[Data shown Boundary: Start]

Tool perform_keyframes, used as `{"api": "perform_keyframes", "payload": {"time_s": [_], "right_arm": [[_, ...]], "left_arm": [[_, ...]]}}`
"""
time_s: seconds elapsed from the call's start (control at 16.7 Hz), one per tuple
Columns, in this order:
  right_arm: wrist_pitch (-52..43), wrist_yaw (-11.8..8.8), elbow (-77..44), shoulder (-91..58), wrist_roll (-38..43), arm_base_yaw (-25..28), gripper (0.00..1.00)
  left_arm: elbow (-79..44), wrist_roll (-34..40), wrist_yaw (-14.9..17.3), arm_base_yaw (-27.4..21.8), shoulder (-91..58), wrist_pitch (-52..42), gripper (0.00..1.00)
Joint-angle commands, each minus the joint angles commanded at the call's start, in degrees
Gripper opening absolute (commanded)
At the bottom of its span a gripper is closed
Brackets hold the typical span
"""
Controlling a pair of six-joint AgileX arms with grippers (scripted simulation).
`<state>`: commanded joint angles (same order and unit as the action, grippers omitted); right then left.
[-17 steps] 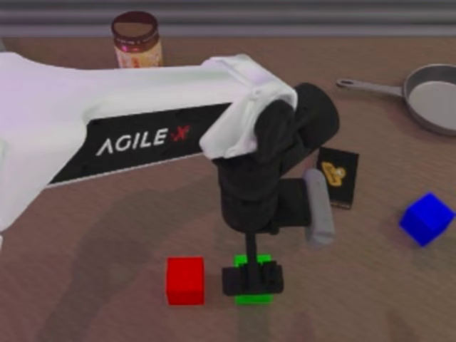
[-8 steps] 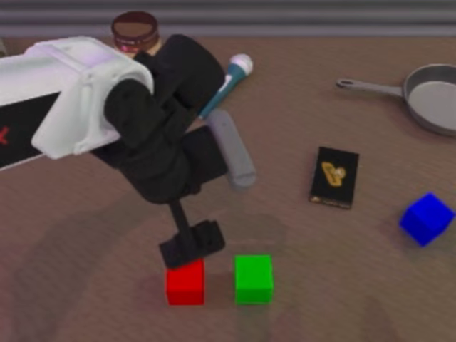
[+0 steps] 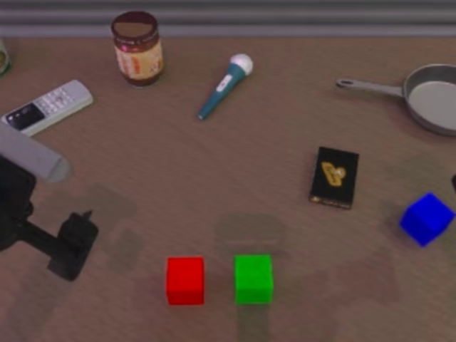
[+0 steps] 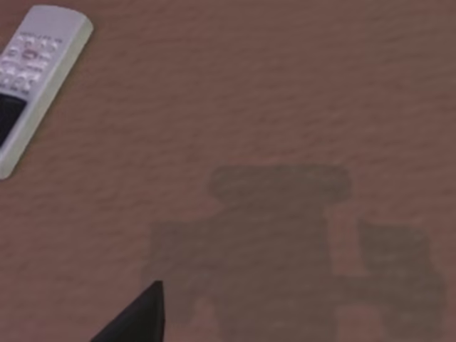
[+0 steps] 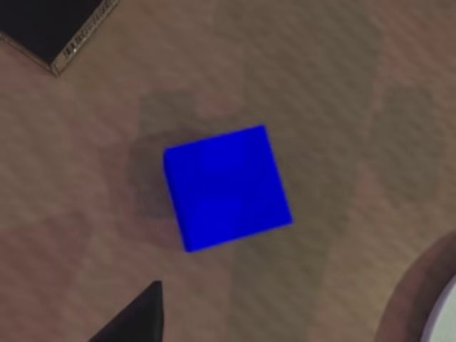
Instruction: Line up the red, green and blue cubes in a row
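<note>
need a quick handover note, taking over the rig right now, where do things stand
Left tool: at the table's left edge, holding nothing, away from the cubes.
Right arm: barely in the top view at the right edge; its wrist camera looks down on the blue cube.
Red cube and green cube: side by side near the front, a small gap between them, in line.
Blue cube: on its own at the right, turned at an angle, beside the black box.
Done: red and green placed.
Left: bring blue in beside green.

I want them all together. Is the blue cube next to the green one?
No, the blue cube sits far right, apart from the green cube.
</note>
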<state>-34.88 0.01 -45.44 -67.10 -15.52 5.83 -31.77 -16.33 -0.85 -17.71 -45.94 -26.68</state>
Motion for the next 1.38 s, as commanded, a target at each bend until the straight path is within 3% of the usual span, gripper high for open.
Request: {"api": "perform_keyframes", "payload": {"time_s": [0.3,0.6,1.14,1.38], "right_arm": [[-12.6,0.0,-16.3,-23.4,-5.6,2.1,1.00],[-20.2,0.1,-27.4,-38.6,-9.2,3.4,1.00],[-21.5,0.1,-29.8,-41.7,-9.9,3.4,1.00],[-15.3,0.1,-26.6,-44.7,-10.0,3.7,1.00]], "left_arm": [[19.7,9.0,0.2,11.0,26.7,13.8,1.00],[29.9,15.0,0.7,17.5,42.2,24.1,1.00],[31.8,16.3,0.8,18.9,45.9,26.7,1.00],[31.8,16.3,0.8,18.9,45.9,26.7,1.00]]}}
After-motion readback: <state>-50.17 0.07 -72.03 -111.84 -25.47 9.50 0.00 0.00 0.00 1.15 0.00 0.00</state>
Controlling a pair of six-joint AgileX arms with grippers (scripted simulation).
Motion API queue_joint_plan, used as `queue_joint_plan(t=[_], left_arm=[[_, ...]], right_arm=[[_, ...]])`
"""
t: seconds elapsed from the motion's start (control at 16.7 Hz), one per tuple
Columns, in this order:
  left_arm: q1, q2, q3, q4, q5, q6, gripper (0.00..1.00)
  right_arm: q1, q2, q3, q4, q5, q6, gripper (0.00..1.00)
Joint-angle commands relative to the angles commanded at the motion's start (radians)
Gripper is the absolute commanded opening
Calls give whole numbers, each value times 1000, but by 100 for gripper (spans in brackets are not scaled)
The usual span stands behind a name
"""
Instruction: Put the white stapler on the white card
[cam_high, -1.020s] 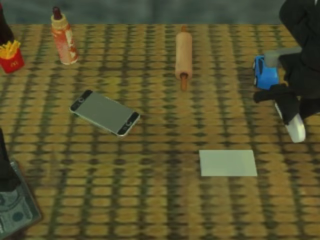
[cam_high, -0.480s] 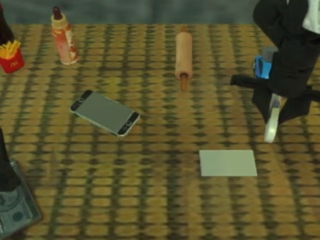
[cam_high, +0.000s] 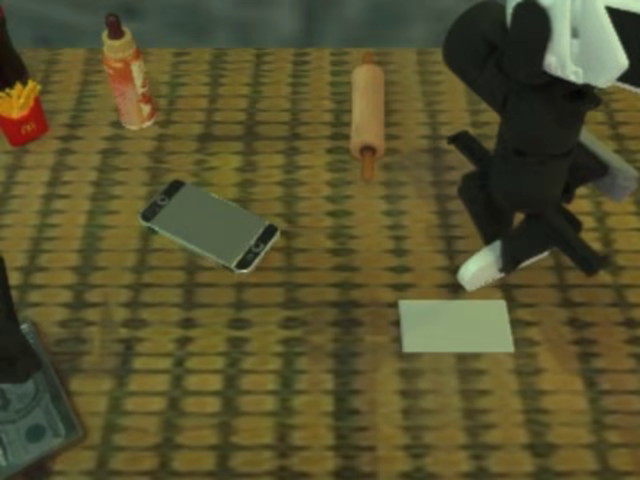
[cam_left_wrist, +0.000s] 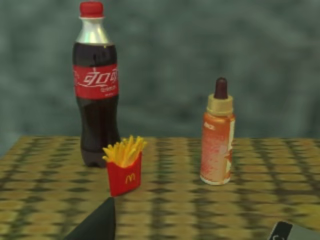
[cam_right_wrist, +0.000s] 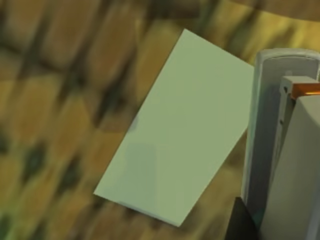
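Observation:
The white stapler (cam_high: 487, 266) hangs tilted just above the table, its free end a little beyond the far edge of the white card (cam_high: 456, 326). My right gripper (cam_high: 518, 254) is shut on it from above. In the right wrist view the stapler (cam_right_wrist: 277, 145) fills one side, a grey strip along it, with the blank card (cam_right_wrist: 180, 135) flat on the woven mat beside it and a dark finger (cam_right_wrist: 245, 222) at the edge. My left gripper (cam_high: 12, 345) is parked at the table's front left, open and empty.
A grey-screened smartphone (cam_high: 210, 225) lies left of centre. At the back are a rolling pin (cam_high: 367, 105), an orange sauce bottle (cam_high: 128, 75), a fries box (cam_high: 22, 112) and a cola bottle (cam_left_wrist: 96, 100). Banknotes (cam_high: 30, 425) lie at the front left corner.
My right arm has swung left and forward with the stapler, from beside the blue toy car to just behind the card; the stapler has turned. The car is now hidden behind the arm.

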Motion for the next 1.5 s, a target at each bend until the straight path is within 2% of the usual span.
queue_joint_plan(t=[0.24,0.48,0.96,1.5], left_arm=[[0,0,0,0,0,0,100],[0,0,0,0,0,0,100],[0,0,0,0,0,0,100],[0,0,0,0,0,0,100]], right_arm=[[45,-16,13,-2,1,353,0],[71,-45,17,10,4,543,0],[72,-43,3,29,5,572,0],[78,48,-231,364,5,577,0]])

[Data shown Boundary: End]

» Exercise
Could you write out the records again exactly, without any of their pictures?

» Finished task
Tool perform_keyframes, used as `{"api": "perform_keyframes", "payload": {"time_s": [_], "right_arm": [[_, ...]], "left_arm": [[_, ...]]}}`
"""
time_s: seconds elapsed from the call's start (control at 16.7 Hz), one per tuple
Columns, in this order:
  right_arm: wrist_pitch (-52..43), wrist_yaw (-11.8..8.8), elbow (-77..44), shoulder (-91..58), wrist_roll (-38..43), arm_base_yaw (-25..28), gripper (0.00..1.00)
  left_arm: elbow (-79..44), wrist_roll (-34..40), wrist_yaw (-14.9..17.3), arm_base_yaw (-27.4..21.8), shoulder (-91..58), wrist_pitch (-52..42), gripper (0.00..1.00)
Joint-angle commands, each minus the joint angles commanded at the call's start, in degrees
Gripper opening absolute (commanded)
At the bottom of its span a gripper is closed
Brackets hold the typical span
"""
Controlling a pair of six-joint AgileX arms with grippers (scripted simulation).
`<state>`: commanded joint angles (same order and unit as the action, grippers omitted); right then left.
[-17 steps] 
[-8 steps] 
[+0 steps] 
[+0 steps] 
[+0 steps] 
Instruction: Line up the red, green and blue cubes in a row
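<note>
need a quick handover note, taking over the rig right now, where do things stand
Left tool: at the table's left edge, holding nothing, away from the cubes.
Right arm: barely in the top view at the right edge; its wrist camera looks down on the blue cube.
Red cube and green cube: side by side near the front, a small gap between them, in line.
Blue cube: on its own at the right, turned at an angle, beside the black box.
Done: red and green placed.
Left: bring blue in beside green.

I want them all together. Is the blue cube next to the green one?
No, the blue cube sits far right, apart from the green cube.
</note>
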<state>-34.88 0.01 -45.44 -67.10 -15.52 5.83 -31.77 -16.33 -0.85 -17.71 -45.94 -26.68</state>
Motion for the next 1.38 s, as commanded, a target at each bend until the straight path is within 3% of the usual span, gripper high for open.
Request: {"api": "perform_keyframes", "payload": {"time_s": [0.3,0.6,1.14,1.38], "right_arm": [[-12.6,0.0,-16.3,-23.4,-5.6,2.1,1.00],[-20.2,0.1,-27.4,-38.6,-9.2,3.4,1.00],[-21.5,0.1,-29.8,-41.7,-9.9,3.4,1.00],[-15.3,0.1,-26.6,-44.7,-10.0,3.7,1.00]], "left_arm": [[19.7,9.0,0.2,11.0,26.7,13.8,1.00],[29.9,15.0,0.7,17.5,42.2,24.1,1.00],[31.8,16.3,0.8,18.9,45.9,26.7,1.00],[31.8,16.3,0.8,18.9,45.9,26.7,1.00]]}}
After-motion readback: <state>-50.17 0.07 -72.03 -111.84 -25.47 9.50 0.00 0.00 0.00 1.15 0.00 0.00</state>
Controlling a pair of six-joint AgileX arms with grippers (scripted simulation).
Motion API queue_joint_plan, used as `queue_joint_plan(t=[_], left_arm=[[_, ...]], right_arm=[[_, ...]])`
"""
t: seconds elapsed from the motion's start (control at 16.7 Hz), one per tuple
Columns, in this order:
  left_arm: q1, q2, q3, q4, q5, q6, gripper (0.00..1.00)
  right_arm: q1, q2, q3, q4, q5, q6, gripper (0.00..1.00)
Joint-angle commands relative to the angles commanded at the motion's start (radians)
Gripper is the absolute commanded opening
Calls give whole numbers, each value times 1000, but by 100 for gripper (spans in brackets are not scaled)
The usual span stands behind a name
"""
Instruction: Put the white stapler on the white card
[cam_high, -1.020s] 
[cam_high, -0.480s] 
[cam_high, +0.000s] 
[cam_left_wrist, +0.000s] 
[cam_right_wrist, +0.000s] 
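Observation:
The white stapler (cam_high: 487, 266) hangs tilted just above the table, its free end a little beyond the far edge of the white card (cam_high: 456, 326). My right gripper (cam_high: 518, 254) is shut on it from above. In the right wrist view the stapler (cam_right_wrist: 277, 145) fills one side, a grey strip along it, with the blank card (cam_right_wrist: 180, 135) flat on the woven mat beside it and a dark finger (cam_right_wrist: 245, 222) at the edge. My left gripper (cam_high: 12, 345) is parked at the table's front left, open and empty.
A grey-screened smartphone (cam_high: 210, 225) lies left of centre. At the back are a rolling pin (cam_high: 367, 105), an orange sauce bottle (cam_high: 128, 75), a fries box (cam_high: 22, 112) and a cola bottle (cam_left_wrist: 96, 100). Banknotes (cam_high: 30, 425) lie at the front left corner.
My right arm has swung left and forward with the stapler, from beside the blue toy car to just behind the card; the stapler has turned. The car is now hidden behind the arm.
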
Motion for the next 1.5 s, a target at each bend until the straight path is within 2% of the usual span.
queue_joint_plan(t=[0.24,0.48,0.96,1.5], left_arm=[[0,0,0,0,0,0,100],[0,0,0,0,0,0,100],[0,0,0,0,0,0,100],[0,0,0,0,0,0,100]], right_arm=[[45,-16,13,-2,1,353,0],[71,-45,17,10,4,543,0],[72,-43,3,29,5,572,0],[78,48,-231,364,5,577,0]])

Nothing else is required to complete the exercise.